A reação da APHP surge um dia depois de a Entidade Reguladora da Saúde (ERS) ter alertado que as instituições hospitalares do SNS devem garantir acesso a exames médicos em tempo clinicamente aceitável e recorrer a entidades externas quando não houver capacidade interna.
O regulador da saúde diz ter conhecimento de “um volume significativo” de reclamações de utentes sobre constrangimentos no acesso à realização de MCDT “em tempo adequado à sua situação clínica, no âmbito dos cuidados de saúde hospitalares do SNS”.
A orientação da ERS é dirigida a “todas as unidades locais de saúde [ULS] e institutos portugueses de oncologia [IPO] do SNS” para que garantam, “em permanência, o direito de acesso aos cuidados de saúde adequados e tecnicamente mais corretos”, indicando que “devem ser prestados integradamente, com prontidão e num período de tempo clinicamente aceitável”.
De acordo com a APHP, este alerta “confirma a importância de uma articulação efetiva entre os setores público, privado e social, centrada no interesse do doente e na garantia de acesso atempado aos cuidados de saúde, evitando atrasos suscetíveis de comprometer a segurança clínica e a qualidade da prestação”.

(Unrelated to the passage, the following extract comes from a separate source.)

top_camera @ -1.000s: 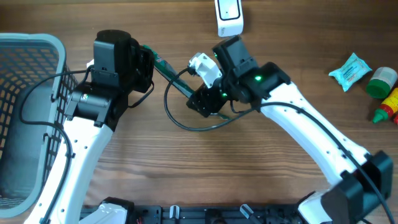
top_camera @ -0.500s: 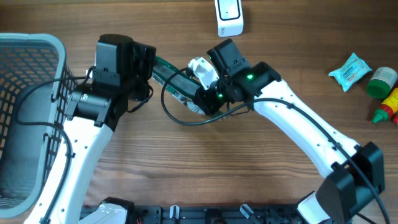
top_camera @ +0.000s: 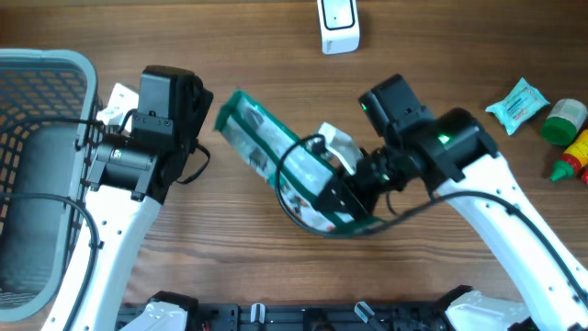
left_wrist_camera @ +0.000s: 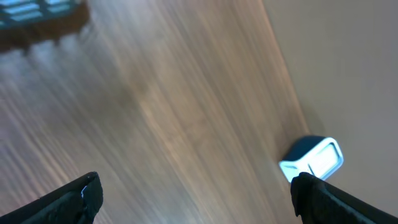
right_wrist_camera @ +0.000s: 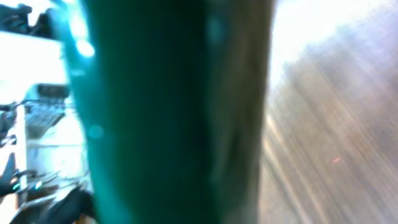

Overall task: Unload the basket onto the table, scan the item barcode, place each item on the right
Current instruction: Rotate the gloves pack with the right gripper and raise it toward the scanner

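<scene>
Clamping the right gripper (top_camera: 344,188) shut on the lower end of the green pouch (top_camera: 257,138), holding it slantwise over the middle of the wooden table (top_camera: 211,248), nearer than the white scanner (top_camera: 338,26) at the far edge. Spreading the left gripper (left_wrist_camera: 196,183) wide over bare wood, gripping nothing, between the pouch's upper end and the grey basket (top_camera: 55,69). Showing only blurred green in the right wrist view.
</scene>
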You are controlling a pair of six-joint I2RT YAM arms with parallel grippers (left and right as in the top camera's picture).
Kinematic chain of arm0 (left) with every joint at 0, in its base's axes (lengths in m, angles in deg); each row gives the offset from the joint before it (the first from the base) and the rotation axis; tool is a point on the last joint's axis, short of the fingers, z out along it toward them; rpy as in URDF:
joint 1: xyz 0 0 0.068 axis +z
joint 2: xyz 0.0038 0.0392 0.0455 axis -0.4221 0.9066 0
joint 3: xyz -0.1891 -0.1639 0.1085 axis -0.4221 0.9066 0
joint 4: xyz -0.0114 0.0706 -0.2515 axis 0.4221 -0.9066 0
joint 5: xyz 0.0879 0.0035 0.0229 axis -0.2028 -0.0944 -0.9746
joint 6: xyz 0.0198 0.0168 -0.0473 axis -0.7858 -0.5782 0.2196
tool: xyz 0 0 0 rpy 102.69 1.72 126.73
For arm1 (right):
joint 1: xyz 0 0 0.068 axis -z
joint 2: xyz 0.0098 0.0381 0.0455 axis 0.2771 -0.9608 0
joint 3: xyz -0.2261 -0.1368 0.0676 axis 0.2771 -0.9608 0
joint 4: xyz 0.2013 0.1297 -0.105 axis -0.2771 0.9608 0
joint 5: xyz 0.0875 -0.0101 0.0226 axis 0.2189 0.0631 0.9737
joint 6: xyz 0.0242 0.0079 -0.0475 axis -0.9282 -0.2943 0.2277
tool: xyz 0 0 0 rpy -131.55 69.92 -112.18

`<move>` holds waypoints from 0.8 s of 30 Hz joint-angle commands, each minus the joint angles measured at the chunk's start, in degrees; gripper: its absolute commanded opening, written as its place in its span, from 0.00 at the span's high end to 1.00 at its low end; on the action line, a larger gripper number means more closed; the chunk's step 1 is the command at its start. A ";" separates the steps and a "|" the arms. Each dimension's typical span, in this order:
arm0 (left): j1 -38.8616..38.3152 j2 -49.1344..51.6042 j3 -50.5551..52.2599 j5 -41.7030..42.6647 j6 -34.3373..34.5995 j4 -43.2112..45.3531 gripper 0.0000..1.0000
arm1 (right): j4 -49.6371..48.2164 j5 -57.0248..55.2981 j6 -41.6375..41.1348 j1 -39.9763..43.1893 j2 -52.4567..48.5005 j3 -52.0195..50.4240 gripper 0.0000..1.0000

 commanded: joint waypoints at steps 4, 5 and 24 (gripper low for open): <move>0.24 -0.76 0.07 -4.46 -1.29 -7.13 0.00 | 8.24 11.74 13.27 0.02 7.15 0.07 0.95; 0.24 -0.76 0.07 -4.98 -1.29 -8.66 0.00 | 8.48 11.98 13.14 0.02 9.11 0.07 0.95; 0.24 -0.72 0.07 -5.03 -1.29 -12.07 0.00 | 4.11 13.16 5.38 0.02 15.23 0.07 0.95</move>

Óscar Gaspar sublinha que “os hospitais privados estão devidamente licenciados, e dispõem de capacidade, recursos humanos especializados e elevados padrões de qualidade e segurança, encontrando-se em condições de contribuir de forma imediata e eficaz para uma resposta mais adequada às necessidades dos cidadãos, sempre que contratualizados nos termos legalmente previstos e no respeito pelo princípio da sustentabilidade”.

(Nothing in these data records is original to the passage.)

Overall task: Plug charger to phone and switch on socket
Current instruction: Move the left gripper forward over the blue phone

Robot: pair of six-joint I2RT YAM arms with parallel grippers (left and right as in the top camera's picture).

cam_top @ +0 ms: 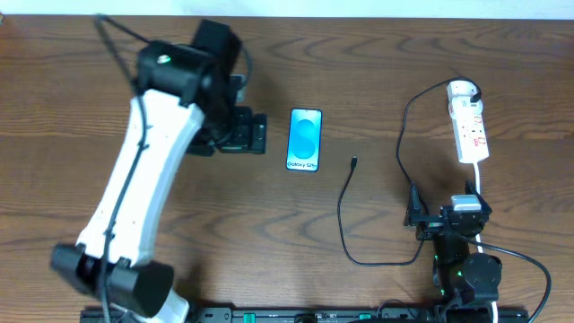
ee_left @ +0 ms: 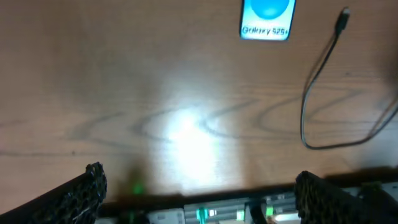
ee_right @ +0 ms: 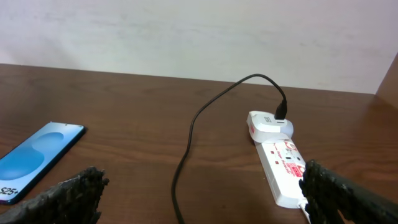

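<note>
Two sets of jaws stand wide and hold nothing. My right jaws sit closest to me. Past them the charger [cam_top: 341, 208] loops on the brown worktop [cam_top: 377, 54], its loose tip just right of the phone [cam_top: 305, 139]. My left jaws hang left of the phone, not touching. Farthest, the socket [cam_top: 469, 126] holds the charger's plug.
</note>
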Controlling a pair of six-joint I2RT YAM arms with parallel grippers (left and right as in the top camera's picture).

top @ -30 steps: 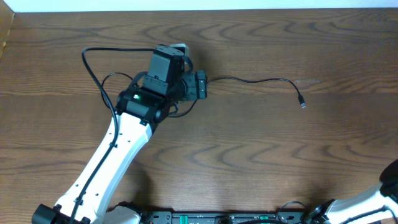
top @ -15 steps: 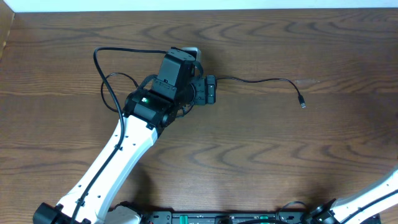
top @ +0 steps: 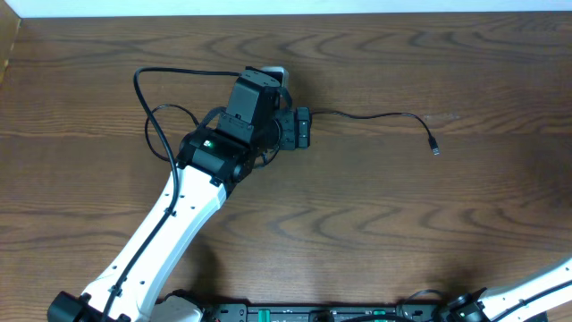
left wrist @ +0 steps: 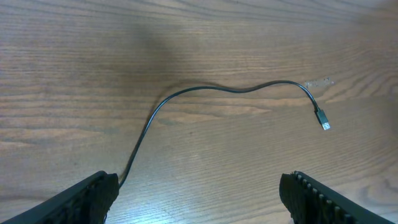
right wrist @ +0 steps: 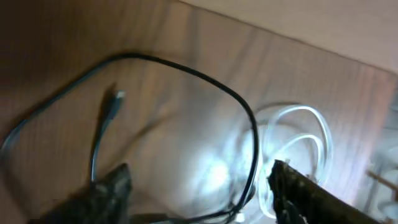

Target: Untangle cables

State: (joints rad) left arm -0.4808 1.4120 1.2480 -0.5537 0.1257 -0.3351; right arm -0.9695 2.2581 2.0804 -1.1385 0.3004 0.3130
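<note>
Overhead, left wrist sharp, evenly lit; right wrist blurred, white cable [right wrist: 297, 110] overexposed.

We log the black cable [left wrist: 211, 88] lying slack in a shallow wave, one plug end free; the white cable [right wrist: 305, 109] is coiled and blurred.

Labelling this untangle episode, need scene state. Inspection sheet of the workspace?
Surface: brown wood-grain table.
Job's things: black cable in a loose wave, its plug free on the wood; white cable coiled, blurred in the right wrist view.
Clutter: nothing seen.
Grippers: left gripper open, black cable running toward it; right gripper open, holding nothing.
Cables: arm cable, thicker and black, loops beside the left arm.
Surroundings: pale strip beyond the far table edge.
</note>
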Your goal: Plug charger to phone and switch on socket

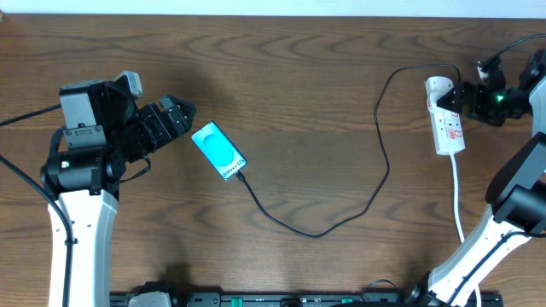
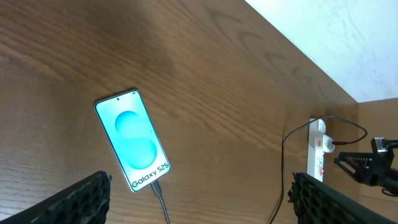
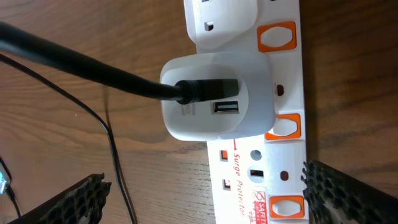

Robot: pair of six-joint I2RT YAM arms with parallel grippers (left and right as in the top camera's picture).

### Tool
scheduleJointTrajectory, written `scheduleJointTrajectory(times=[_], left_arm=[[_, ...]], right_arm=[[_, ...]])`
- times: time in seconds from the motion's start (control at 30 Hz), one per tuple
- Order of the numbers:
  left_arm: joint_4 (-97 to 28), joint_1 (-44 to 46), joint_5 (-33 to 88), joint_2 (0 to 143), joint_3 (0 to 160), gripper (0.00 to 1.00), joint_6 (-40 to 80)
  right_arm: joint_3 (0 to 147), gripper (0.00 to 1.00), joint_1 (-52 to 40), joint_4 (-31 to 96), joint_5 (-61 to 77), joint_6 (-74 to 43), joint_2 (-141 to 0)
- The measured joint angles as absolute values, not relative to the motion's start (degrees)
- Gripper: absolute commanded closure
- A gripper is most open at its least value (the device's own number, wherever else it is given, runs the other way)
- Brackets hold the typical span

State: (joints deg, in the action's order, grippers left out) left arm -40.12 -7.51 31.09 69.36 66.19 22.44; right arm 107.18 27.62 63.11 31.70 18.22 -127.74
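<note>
The phone [image 1: 218, 151] lies on the table with its cyan screen lit, also in the left wrist view [image 2: 132, 140]. The charger cable [image 1: 324, 228] runs from the phone's lower end, where its plug tip [image 2: 157, 187] is in the port, across the table to a white adapter [image 3: 217, 96] seated in the socket strip [image 1: 447, 119]. My left gripper [image 1: 177, 115] is open and empty just left of the phone. My right gripper [image 1: 461, 100] is open, hovering close over the strip [image 3: 273, 180] beside its orange switches [image 3: 283, 126].
The strip's white cord [image 1: 457, 196] runs toward the table's front edge. A black bar [image 1: 281, 299] lies along the front edge. The table's far edge meets a white wall [image 2: 348, 37].
</note>
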Motion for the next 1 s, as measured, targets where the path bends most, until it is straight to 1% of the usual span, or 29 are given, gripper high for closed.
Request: scheduleJointTrajectory(times=[0.23,0.57,1.0], left_arm=[[-40.1,-7.5,31.1,69.4,66.2,0.08,22.4],[-40.2,-7.5,31.1,69.4,66.2,0.08,22.4],[-40.1,-7.5,31.1,69.4,66.2,0.08,22.4]], right_arm=[[107.2,0.01,27.5,62.7,31.8,18.2,-127.9],[107.3,0.01,24.7,61.8,32.1,18.2,-131.0],[107.3,0.01,24.7,61.7,31.9,18.1,-131.0]])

Sempre que se verifique a inexistência de capacidade de resposta interna, as ULS e os IPO podem recorrer à requisição de MCDT ao setor convencionado ou promover o recurso à subcontratação de entidades externas, independentemente do setor de enquadramento, sublinha a ERS.

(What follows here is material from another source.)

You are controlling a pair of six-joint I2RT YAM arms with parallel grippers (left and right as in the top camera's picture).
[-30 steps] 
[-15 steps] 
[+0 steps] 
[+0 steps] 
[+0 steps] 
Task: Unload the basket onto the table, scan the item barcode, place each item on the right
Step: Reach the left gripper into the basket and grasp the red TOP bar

O recurso à subcontratação deve obedecer à tabela de preços em vigor no SNS e só pode ser utilizado quando os MCDT não possam ser realizados no setor público ou no setor convencionado.
A ERS recorda que se considera inexistente capacidade interna quando não for possível realizar o MCDT até 85% do tempo máximo de resposta garantida (TMRG) ou, na sua ausência, até 85% do tempo clinicamente aceitável (TCA), contabilizando também as disponibilidades de agenda resultantes da produção adicional.
Avisa ainda que deve ser garantida aos utentes “a prestação de informação completa, verdadeira e inteligível sobre os aspetos relativos ao seu acompanhamento clínico, bem como sobre as alternativas existentes, incluindo sobre o agendamento e o tempo de espera para a realização de MCDT, para salvaguarda de um acesso adequado”.